Although Golden does not hold that all no-rehire clauses are void under Section 16600, it may, in certain factual instances, practically foreclose no-rehire clauses in California severance and settlement agreements where the employer seeks finality regarding the employment relationship at issue, particularly if the scope of the no-rehire clause extends to future entities the employer may acquire an ownership or management interest in.  The mere presence of the no-rehire clause in Golden was enough for the Ninth Circuit to remand for a factual inquiry as to whether the clause “imposes a restraint of substantial character” on the employee’s ability to practice his chosen profession.  This factual inquiry, as noted by dissenting Judge Kozinski, invites speculation about whether the no-rehire clause will affect the employee’s ability to obtain future employment and thus presents an unworkable and unpredictable legal standard. Unless the California Supreme Court interprets California law differently in a future case, Golden will remain a difficult decision for employers.
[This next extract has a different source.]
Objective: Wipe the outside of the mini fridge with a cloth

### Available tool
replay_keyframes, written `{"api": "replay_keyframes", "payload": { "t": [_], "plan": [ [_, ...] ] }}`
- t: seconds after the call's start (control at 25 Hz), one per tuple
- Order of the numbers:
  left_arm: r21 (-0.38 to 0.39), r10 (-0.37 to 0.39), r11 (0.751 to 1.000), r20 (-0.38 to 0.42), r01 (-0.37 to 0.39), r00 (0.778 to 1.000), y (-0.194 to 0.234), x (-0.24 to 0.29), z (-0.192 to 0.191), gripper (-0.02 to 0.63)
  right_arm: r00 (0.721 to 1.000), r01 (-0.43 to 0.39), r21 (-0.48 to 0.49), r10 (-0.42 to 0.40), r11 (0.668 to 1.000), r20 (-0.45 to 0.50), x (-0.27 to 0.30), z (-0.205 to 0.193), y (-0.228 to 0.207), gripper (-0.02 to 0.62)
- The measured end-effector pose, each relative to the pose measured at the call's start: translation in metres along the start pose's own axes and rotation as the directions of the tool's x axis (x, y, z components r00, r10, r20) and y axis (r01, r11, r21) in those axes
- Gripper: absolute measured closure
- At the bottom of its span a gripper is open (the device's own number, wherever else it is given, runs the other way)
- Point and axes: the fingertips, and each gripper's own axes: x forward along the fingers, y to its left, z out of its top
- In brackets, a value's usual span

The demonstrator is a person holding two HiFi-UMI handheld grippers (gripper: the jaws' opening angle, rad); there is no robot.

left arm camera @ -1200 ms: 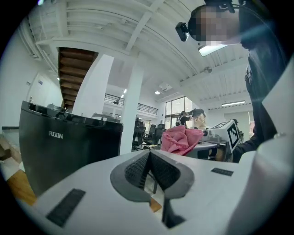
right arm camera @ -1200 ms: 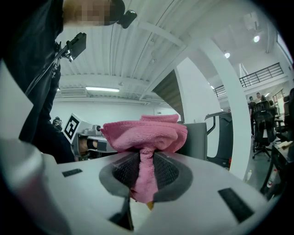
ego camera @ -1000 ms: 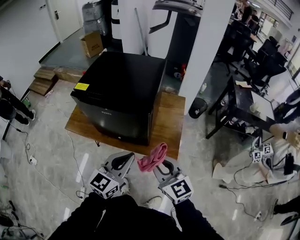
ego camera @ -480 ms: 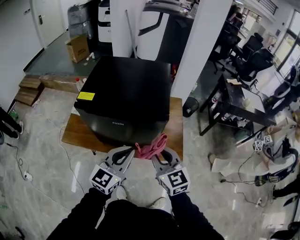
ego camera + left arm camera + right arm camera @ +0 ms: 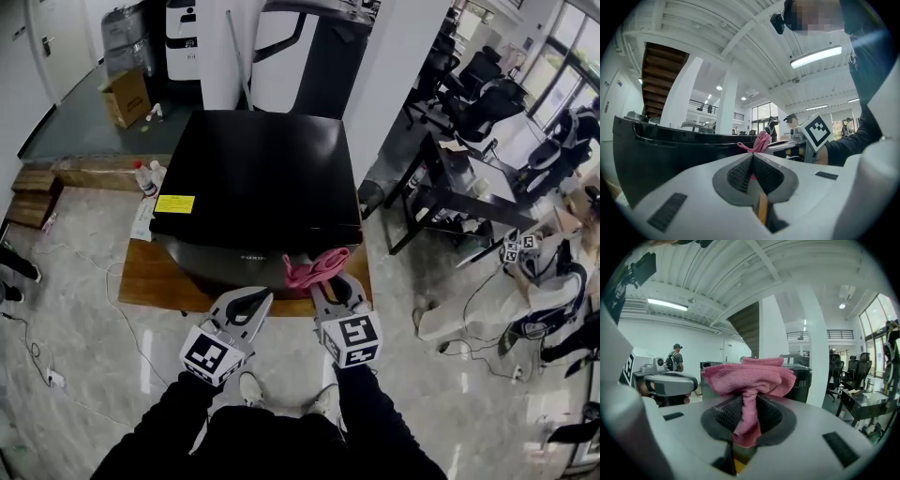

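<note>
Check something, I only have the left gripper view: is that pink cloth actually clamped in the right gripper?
Observer: Yes. The right gripper view shows the right gripper shut on the pink cloth, which is bunched above the jaws.
Operator: Where is it relative to the fridge?
Observer: In the head view it is by the near right corner of the mini fridge top. I cannot tell if it touches.
Operator: Anything on top?
Observer: A yellow label at the near left corner.

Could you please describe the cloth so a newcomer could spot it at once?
Start at the black mini fridge on the wooden board. At its near right corner, the right gripper is shut on a bunched cloth, the only pink thing nearby.
</note>
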Motion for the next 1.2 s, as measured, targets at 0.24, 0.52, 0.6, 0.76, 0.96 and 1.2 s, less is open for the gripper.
{"api": "replay_keyframes", "payload": {
  "t": [0.24,0.52,0.6,0.76,0.96,1.2],
  "plan": [
    [-0.028,-0.031,0.999,-0.009,0.031,0.999,0.012,0.001,-0.015,0.6,0.997,0.074,-0.027,-0.074,0.997,0.001,0.019,-0.001,0.0,0.522],
    [-0.061,-0.014,0.998,-0.023,0.012,1.0,0.019,0.013,-0.043,0.6,0.994,0.106,-0.022,-0.107,0.994,-0.035,0.028,-0.049,-0.005,0.525],
    [-0.069,-0.001,0.998,-0.024,-0.001,1.0,0.022,0.016,-0.055,0.6,0.992,0.11,-0.016,-0.111,0.994,-0.054,0.033,-0.066,-0.005,0.525],
    [-0.078,0.034,0.996,-0.052,-0.038,0.998,0.026,0.028,-0.088,0.6,0.989,0.099,0.018,-0.096,0.995,-0.116,0.044,-0.108,-0.01,0.525],
    [-0.08,0.061,0.995,-0.077,-0.067,0.995,0.034,0.041,-0.135,0.6,0.98,0.094,0.04,-0.085,0.995,-0.178,0.056,-0.156,-0.014,0.525],
    [-0.081,0.059,0.994,-0.132,-0.07,0.99,0.041,0.053,-0.192,0.6,0.957,0.082,0.077,-0.057,0.994,-0.284,0.075,-0.227,-0.016,0.526]
  ]
}}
The perils of Golden for employers are further compounded by the California public policy invalidating choice of law clauses governing restrictive covenants and applying Section 16600 to any employment matter arising in California.  An employee with unique or specialized skills who is bound by a no-rehire clause valid under the law of another state may retreat to California and seek to negate the no-rehire clause for purposes of seeking re-employment in California under Golden.  Employers with offices in California should consult with experienced counsel to assess the effect of Golden on existing no-rehire clauses nationwide and whether to seek enforcement of such clauses when former employees outside California seek re-employment in California.  In addition, employers with offices in California may consider carving out California from the scope of future no-rehire provisions.